### PROBLEM DESCRIPTION
Nothing belongs in the answer except the lines of the material that include "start".
━━━
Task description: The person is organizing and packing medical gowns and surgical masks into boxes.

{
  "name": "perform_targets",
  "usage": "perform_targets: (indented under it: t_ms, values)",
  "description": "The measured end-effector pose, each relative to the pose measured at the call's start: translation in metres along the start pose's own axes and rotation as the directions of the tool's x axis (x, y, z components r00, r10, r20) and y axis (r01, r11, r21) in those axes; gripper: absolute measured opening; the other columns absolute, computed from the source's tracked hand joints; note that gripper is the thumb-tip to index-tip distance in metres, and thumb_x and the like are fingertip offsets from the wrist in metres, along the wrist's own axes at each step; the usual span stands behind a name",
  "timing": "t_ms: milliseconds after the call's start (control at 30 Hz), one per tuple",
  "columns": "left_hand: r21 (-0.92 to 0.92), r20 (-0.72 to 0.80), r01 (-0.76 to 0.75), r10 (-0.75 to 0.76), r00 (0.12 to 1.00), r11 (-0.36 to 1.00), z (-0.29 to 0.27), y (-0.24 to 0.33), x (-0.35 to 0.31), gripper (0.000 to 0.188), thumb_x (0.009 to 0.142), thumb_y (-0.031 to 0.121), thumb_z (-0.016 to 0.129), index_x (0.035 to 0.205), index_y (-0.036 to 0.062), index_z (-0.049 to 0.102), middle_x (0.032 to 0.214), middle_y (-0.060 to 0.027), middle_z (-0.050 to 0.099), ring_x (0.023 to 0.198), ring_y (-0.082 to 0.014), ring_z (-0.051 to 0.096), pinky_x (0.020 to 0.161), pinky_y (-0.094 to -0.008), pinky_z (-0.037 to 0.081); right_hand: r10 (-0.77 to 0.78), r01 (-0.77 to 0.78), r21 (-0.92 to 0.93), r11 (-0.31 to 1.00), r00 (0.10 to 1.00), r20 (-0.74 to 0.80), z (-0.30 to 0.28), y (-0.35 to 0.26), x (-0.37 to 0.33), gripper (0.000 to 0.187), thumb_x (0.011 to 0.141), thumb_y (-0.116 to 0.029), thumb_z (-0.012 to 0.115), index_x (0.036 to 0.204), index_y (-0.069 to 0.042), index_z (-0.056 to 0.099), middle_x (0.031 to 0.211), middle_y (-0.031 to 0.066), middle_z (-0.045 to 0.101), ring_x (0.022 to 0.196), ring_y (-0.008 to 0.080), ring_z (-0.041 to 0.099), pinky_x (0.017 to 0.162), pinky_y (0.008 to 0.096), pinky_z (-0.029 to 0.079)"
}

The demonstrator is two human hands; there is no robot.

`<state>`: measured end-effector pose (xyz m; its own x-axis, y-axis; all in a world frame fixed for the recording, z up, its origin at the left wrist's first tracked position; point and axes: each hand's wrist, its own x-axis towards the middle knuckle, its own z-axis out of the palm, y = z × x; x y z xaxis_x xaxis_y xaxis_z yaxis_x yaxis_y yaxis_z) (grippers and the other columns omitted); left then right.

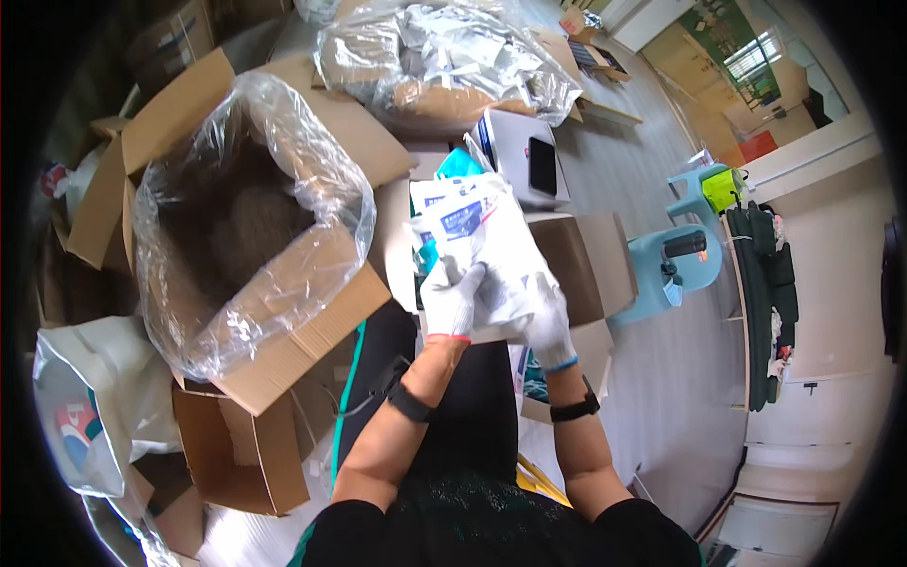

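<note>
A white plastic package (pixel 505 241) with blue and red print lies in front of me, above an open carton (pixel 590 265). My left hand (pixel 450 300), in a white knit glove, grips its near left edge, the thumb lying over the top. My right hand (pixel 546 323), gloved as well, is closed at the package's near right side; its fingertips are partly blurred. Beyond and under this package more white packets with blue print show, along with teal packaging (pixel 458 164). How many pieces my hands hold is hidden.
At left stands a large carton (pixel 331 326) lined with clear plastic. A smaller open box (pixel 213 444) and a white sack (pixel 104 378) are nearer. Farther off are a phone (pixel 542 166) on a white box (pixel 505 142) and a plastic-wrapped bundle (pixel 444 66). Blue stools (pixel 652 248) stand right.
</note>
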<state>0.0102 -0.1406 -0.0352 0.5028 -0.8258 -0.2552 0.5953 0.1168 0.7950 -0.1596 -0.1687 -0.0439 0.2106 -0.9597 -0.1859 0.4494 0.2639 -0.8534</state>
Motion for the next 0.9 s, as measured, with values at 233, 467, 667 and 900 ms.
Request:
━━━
### EXERCISE RESULT
  "description": "The measured end-effector pose, each relative to the pose measured at the call's start: translation in metres along the start pose's own axes and rotation as the directions of the tool's x axis (x, y, z components r00, r10, r20) and y axis (r01, r11, r21) in those axes; gripper: absolute measured opening; the other columns absolute, computed from the source's tracked hand joints; note that gripper is the thumb-tip to index-tip distance in metres, and thumb_x and the like are fingertip offsets from the wrist in metres, along the wrist's own axes at each step; the usual span stands behind a name",
  "timing": "t_ms: milliseconds after the call's start (control at 30 Hz), one per tuple",

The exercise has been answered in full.